In Over Her Head by J. Fennell

Awhile back I had discovered a new series involving mermaids that was written by Judi Fennell. Guess what I just finished…the first novel, In Over Her Head.

When Erica Peck, one terrified-of-the-ocean marina owner, finds herself at the bottom of the sea conversing with a Mer man named Reel, she thinks she’s died and gone to her own version of Hell. When the Oceanic Council demands she and Reel retrieve a lost cache of diamonds from the resident sea monster in return for their lives, she knows she’s died and gone to Hell.

When they escape the monster and end up on a deserted island, she amends her opinion – she’s died and gone to Heaven. But when Reel sacrifices himself to allow her to return to her world, she realizes that, Heaven or Hell, with Reel, she’s In Over Her Head.

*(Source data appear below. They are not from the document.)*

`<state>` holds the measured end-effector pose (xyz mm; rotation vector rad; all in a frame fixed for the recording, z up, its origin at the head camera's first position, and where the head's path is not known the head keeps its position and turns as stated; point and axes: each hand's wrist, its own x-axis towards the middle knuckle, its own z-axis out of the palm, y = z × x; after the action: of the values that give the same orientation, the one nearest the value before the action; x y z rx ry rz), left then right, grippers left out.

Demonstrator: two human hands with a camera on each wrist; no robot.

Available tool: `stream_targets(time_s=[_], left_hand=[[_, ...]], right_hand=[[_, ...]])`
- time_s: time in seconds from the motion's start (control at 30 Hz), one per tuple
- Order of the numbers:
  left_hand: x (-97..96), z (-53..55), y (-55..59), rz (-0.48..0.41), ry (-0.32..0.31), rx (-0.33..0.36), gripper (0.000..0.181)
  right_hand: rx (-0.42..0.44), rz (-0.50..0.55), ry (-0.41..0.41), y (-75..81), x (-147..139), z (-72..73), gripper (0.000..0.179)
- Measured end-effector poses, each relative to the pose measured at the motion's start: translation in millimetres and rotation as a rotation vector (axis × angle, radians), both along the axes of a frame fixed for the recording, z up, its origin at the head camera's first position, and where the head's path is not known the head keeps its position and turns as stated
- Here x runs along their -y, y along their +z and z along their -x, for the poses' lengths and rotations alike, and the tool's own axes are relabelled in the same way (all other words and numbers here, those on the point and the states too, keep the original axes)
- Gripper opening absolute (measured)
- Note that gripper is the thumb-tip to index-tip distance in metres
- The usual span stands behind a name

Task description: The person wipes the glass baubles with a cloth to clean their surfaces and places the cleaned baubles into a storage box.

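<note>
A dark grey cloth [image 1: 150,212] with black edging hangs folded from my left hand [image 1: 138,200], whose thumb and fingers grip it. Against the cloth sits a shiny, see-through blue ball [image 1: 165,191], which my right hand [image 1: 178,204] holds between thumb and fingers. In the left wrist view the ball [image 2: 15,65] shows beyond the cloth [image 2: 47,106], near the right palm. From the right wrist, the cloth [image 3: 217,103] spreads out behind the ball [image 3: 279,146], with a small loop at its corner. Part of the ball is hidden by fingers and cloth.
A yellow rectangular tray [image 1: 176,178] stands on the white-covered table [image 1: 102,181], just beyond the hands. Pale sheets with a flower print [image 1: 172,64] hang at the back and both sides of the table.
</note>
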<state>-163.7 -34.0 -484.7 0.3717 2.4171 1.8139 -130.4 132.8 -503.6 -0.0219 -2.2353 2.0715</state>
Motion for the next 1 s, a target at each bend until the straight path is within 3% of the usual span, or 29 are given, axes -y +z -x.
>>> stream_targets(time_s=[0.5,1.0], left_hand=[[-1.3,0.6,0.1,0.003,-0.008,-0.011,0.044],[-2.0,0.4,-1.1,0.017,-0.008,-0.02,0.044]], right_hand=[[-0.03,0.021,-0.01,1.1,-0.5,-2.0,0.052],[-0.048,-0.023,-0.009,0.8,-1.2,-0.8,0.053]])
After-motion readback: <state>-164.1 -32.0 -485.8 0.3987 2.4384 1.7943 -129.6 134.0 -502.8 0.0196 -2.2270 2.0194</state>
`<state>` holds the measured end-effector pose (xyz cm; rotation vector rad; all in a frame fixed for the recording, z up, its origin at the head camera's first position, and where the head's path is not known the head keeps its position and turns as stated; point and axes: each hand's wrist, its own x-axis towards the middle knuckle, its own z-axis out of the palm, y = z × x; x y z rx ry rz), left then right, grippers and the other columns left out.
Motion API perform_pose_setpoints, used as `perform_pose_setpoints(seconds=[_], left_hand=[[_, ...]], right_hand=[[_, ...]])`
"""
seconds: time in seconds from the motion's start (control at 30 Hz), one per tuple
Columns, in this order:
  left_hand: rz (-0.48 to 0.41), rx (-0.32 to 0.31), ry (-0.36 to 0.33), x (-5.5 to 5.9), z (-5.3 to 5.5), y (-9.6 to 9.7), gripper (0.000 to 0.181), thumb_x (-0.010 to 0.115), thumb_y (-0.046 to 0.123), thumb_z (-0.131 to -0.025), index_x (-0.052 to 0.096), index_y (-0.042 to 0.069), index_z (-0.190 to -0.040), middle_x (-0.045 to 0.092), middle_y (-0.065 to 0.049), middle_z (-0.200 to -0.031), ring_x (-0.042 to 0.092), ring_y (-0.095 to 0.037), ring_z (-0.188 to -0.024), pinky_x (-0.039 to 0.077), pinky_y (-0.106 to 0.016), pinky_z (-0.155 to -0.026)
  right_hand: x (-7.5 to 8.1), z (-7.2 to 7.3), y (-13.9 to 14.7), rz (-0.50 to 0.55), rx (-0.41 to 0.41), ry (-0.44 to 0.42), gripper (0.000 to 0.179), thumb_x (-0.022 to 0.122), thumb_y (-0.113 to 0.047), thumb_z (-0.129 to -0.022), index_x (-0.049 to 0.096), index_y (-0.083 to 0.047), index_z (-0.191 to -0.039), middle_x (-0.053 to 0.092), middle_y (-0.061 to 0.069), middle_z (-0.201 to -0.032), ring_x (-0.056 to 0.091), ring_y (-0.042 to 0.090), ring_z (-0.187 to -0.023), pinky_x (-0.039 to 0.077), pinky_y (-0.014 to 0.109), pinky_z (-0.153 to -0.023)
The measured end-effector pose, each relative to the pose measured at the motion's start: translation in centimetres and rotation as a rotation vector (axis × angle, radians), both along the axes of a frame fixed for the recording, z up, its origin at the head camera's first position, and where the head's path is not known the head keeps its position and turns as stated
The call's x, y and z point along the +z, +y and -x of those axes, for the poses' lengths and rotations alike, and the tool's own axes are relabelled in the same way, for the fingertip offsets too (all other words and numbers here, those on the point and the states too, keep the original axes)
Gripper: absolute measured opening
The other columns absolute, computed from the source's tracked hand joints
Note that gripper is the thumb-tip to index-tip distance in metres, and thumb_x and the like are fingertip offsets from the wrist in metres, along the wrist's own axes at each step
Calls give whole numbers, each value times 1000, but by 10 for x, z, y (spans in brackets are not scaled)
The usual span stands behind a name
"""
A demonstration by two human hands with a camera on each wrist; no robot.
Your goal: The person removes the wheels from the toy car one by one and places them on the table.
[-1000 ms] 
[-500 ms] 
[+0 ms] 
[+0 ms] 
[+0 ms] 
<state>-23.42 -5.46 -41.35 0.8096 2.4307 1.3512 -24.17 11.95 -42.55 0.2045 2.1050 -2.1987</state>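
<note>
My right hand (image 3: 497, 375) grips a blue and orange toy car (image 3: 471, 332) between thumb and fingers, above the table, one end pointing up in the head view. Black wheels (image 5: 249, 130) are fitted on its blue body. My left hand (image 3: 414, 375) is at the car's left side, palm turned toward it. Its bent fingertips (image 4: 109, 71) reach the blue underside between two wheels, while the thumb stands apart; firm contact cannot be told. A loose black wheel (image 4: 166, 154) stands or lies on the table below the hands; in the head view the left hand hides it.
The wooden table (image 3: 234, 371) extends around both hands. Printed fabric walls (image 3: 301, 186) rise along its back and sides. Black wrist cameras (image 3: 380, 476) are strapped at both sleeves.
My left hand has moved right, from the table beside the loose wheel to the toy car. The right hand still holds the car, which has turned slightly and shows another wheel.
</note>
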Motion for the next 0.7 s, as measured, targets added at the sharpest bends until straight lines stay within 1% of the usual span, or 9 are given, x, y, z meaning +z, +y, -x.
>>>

You know, I have to say that I really enjoyed In Over Her Head.  I haven’t read a lot of stories involving Merpeople, but Fennell was able to not only keep my attention, but made me want to turn around and pick up the second novel, Wild Blue Under.  She builds a really fantastical world where merpeople are not the only ones who populate the oceans. Well, obviously there are fish and mammals in the seas, but they are a part of the society and culture of the merpeople.  There are clown fish doing sentry duty, marlins who pull chariots and seagulls as High Council advisors.  There is nothing in the ocean that doesn’t have a part in this fascinating new world and its very different.  Granted, that was one thing that I did find a little annoying – the constant reminder that we’re under the sea and that the animals around our hero and heroine are talking animals…fish…whatever.  For some reason, that stood out to me, but once I ignored all of that, the story itself is fascinating.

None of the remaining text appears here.